Saved entries =>
----------
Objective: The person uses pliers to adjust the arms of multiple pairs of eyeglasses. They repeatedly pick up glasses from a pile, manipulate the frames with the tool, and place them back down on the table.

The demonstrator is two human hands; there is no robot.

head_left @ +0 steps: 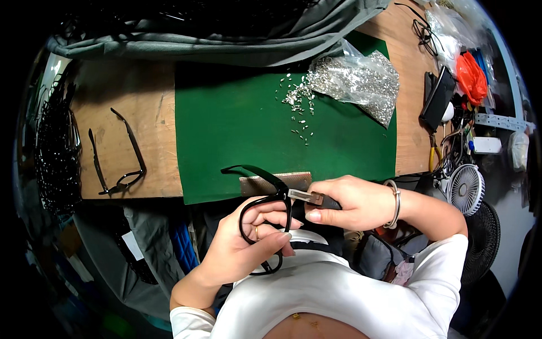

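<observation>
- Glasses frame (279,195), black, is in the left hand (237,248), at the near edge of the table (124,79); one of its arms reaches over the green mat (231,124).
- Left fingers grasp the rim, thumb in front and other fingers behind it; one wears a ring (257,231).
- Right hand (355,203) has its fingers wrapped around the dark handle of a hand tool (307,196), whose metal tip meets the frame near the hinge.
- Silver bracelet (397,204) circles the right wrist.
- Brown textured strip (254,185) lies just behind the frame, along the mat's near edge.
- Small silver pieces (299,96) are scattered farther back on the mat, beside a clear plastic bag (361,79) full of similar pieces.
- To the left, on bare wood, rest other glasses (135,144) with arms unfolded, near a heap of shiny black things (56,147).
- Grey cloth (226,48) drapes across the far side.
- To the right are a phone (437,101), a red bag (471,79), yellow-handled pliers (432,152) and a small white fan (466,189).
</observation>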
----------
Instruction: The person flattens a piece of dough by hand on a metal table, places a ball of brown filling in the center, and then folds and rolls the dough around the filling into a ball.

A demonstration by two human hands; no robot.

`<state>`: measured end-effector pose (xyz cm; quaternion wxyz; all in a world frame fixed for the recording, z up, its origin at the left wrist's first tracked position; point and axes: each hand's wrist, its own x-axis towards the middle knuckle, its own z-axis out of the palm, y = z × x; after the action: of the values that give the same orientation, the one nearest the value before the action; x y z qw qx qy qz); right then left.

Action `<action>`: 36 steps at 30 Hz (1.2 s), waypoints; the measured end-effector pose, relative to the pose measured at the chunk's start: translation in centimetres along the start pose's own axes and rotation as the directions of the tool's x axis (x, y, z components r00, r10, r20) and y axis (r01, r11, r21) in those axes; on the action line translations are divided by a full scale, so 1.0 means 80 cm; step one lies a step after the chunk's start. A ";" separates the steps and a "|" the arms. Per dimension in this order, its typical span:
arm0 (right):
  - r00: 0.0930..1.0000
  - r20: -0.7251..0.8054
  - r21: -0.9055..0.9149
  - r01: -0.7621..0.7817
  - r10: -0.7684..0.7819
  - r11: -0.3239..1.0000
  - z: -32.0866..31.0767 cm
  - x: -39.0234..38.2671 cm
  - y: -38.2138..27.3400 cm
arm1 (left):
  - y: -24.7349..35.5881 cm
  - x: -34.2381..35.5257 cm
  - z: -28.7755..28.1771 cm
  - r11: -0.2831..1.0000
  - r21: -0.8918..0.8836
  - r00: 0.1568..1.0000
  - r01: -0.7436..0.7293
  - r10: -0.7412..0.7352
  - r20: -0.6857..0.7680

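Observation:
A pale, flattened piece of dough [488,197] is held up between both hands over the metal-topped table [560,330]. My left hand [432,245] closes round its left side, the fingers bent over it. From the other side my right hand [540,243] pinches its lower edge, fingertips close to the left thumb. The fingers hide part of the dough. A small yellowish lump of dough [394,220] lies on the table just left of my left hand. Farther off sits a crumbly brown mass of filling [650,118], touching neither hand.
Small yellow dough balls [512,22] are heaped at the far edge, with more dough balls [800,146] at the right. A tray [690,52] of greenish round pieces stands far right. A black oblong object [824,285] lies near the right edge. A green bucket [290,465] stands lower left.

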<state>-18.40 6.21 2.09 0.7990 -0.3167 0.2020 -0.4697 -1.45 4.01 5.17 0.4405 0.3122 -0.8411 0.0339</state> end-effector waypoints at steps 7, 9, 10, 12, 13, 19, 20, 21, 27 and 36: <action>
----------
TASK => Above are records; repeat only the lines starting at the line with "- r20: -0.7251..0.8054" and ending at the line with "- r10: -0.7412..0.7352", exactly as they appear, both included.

ANSWER FOR THIS EXERCISE =>
  - r20: -0.7251..0.8054
  - r21: -0.9055..0.9149
  - r01: -0.7621..0.7817
  - r10: -0.7684..0.7819
  - r11: -0.3239..1.0000
  - z: -32.0866..31.0767 cm
  - x: -39.0234..38.2671 cm
  - y: -38.2138..27.3400 cm
arm1 (left):
  - y: -24.7349..35.5881 cm
  - x: -34.2381..35.5257 cm
  - z: -28.7755..28.1771 cm
  - r11: -0.2831..1.0000
  - r21: -0.8918..0.8836
  - r00: 0.1568..1.0000
  - r01: -0.7436..0.7293
  - r10: -0.7412..0.7352

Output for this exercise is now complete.